Saturday, November 17, 2012

Windsurfing in the United States: Cautious Steps Forward

The recent exposure of windsurfing and kiteboarding in the press has brought about a new beginning for these boardsports on a world level.  ISAF's decision to retain windsurfing in the Olympics and encourage kiteboarding to try again for an Olympic spot made a statement to the international community:  boards are here to stay in the Olympic Games.  For the United States, the decision is a fresh opportunity to improve our Olympic windsurfing program, and determine how to best poise ourselves for kiteboarding's growth and potential entry as an Olympic sport.  Using the proven-to-fail model from past Olympic sailing programs as a cautionary example can best prepare us for what we don't want to see happen in our program.  Up through 2012, a lack of forward thinking has crippled our team management; this includes a reliance on one or two sailors to win medals, and the refusal to assist sailors, especially windsurfers, on a developmental level.

The list of crimes committed by US Sailing against windsurfing is a very long one.  However, the essence  of the problem lay in the lack of forward thinking, and the discouragement of forward thinking, which kept our team firmly entrenched in a model successful only in the 1980s.  The top-heavy program built solely on successful individuals while letting other classes starve has only crippled our team depth, culture, and knowledge base…and in turn, our medal potential.  The most "starved" classes include windsurfing and catamarans, both of which have only a very small presence in the US. US Sailing has successfully prevented the growth of elite Olympic sailing by refusing to change the prevailing model of operating.

The US Sailing Team's new leadership is bringing a different concept into play:  using the United States' existing strengths in sailing to build a new structure from the ground up, starting with youth development.  Although funding is limited, the first steps in this direction are very positive. Collaborating with our new Team leadership, the best way to develop our current windsurfing program is through grass-roots effort and as much progressive thought and inclusiveness as possible.  Growing our existing youth programs is a first step, and creating racing opportunities and training camps alongside the other youth sailing classes is the next.  Combining windsurfing events and training camps with kiteboarding is a way to create exposure and awareness for both sports, and will offer new insight into how kiteboarding develops alongside windsurfing as an Olympic boardsport. 
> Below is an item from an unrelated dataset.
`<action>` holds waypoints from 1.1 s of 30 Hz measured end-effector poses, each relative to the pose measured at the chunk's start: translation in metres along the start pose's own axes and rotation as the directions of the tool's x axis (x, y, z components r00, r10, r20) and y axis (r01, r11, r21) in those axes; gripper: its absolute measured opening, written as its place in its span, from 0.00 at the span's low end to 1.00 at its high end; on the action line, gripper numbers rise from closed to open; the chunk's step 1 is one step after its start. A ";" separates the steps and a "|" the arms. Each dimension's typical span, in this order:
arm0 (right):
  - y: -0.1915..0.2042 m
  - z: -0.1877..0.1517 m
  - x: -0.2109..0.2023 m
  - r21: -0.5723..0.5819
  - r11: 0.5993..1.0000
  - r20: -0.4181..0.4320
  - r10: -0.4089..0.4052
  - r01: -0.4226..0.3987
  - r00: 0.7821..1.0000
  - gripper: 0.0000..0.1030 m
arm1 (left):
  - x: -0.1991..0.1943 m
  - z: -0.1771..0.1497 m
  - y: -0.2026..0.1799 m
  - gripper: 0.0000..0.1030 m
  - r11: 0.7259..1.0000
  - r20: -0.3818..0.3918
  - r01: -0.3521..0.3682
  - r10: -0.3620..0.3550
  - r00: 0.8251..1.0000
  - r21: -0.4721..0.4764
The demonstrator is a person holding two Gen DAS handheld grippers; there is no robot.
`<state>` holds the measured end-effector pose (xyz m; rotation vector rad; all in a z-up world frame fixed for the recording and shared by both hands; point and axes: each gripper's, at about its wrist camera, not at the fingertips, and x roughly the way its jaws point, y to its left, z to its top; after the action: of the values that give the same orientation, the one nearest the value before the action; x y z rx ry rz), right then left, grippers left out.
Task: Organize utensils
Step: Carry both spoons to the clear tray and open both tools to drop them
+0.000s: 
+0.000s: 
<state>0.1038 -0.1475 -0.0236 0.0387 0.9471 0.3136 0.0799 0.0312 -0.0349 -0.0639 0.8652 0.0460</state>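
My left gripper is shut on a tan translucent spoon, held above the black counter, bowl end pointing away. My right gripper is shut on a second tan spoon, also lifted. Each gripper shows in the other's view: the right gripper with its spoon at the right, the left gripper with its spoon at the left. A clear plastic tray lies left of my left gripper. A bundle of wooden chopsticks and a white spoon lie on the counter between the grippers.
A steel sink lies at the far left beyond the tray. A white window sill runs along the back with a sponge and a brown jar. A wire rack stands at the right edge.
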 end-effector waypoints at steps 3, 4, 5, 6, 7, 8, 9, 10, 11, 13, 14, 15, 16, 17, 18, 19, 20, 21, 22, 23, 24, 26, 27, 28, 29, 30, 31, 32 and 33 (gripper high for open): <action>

Progress: St. Francis Yacht Club

I gave the following quote to Pete DeKay of Windsport Magazine:  I feel we are entering a better and exciting time for the sport of Olympic sailing.  The recent political debacle will encourage change and cooperation within ISAF, and sailors will pay more attention to what happens to their sport, because we now recognize that when unified, we can create change.  It also shows MNAs that windsurfing is here to stay, and that Olympic sailing has a strong need for more exciting and modern classes like windsurfing and kiteboarding.  Already US Sailing is moving forward with ideas for a windsurfing program, a reversal of their previous stubborn lack of support.  I've heard of other MNAs mobilizing their get ready!  We're also poised to see kiteboard course racing break new ground in participation and organization in preparation for another try for an Olympic spot.  The exposure kiting has gotten over the past few months will only help to grow the new sport.  I'm looking forward to a continued push for improvement and cooperation in both sports, and a big welcome for kiteboarding alongside windsurfing in the 2020 Olympic Games.